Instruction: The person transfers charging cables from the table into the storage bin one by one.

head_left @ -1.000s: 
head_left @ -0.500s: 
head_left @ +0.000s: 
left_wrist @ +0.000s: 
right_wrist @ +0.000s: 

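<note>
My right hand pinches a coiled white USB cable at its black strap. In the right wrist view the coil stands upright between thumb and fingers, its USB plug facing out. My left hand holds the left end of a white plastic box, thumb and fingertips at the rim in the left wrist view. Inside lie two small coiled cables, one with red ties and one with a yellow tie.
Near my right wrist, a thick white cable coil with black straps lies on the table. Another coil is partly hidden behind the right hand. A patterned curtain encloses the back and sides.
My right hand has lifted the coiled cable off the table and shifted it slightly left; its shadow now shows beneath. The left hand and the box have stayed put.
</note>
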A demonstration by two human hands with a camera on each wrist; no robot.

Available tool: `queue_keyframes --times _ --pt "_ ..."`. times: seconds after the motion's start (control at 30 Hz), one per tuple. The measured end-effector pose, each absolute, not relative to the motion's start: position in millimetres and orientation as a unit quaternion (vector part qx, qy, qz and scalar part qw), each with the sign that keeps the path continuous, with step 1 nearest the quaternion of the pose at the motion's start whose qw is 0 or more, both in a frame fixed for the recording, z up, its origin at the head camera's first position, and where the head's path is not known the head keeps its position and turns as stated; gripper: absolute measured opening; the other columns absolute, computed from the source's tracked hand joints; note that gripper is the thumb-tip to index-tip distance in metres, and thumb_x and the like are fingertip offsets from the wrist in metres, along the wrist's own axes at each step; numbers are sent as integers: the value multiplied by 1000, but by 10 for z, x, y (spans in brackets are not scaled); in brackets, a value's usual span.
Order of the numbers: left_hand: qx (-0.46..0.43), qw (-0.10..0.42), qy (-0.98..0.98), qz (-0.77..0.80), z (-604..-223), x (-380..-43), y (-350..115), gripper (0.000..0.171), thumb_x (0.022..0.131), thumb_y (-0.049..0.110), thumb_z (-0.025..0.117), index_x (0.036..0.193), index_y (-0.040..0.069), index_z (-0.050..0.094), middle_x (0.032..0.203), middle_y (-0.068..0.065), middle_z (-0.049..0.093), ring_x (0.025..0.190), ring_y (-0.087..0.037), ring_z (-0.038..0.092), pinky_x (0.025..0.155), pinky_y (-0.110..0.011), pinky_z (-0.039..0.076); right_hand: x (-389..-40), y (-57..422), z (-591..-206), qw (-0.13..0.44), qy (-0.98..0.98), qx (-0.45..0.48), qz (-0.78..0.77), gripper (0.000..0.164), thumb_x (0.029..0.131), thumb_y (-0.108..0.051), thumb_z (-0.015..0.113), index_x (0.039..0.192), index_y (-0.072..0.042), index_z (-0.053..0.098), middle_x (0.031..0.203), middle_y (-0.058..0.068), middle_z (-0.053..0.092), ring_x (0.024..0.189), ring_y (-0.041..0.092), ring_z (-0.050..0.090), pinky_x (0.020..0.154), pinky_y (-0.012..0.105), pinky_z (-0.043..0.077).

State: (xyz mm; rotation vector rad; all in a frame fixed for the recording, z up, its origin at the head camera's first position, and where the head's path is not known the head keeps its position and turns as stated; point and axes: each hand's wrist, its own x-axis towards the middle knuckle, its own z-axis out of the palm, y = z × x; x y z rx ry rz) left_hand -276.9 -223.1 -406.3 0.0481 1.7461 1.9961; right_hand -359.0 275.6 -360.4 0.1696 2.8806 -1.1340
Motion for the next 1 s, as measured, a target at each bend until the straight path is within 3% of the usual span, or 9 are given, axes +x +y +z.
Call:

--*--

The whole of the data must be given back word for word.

Exercise answer →
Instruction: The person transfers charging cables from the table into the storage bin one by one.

head_left @ -1.000s: 
head_left @ -0.500s: 
head_left @ +0.000s: 
left_wrist @ +0.000s: 
right_wrist @ +0.000s: 

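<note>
My right hand pinches a coiled white USB cable at its black strap. In the right wrist view the coil stands upright between thumb and fingers, its USB plug facing out. My left hand holds the left end of a white plastic box, thumb and fingertips at the rim in the left wrist view. Inside lie two small coiled cables, one with red ties and one with a yellow tie.
Near my right wrist, a thick white cable coil with black straps lies on the table. Another coil is partly hidden behind the right hand. A patterned curtain encloses the back and sides.
My right hand has lifted the coiled cable off the table and shifted it slightly left; its shadow now shows beneath. The left hand and the box have stayed put.
</note>
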A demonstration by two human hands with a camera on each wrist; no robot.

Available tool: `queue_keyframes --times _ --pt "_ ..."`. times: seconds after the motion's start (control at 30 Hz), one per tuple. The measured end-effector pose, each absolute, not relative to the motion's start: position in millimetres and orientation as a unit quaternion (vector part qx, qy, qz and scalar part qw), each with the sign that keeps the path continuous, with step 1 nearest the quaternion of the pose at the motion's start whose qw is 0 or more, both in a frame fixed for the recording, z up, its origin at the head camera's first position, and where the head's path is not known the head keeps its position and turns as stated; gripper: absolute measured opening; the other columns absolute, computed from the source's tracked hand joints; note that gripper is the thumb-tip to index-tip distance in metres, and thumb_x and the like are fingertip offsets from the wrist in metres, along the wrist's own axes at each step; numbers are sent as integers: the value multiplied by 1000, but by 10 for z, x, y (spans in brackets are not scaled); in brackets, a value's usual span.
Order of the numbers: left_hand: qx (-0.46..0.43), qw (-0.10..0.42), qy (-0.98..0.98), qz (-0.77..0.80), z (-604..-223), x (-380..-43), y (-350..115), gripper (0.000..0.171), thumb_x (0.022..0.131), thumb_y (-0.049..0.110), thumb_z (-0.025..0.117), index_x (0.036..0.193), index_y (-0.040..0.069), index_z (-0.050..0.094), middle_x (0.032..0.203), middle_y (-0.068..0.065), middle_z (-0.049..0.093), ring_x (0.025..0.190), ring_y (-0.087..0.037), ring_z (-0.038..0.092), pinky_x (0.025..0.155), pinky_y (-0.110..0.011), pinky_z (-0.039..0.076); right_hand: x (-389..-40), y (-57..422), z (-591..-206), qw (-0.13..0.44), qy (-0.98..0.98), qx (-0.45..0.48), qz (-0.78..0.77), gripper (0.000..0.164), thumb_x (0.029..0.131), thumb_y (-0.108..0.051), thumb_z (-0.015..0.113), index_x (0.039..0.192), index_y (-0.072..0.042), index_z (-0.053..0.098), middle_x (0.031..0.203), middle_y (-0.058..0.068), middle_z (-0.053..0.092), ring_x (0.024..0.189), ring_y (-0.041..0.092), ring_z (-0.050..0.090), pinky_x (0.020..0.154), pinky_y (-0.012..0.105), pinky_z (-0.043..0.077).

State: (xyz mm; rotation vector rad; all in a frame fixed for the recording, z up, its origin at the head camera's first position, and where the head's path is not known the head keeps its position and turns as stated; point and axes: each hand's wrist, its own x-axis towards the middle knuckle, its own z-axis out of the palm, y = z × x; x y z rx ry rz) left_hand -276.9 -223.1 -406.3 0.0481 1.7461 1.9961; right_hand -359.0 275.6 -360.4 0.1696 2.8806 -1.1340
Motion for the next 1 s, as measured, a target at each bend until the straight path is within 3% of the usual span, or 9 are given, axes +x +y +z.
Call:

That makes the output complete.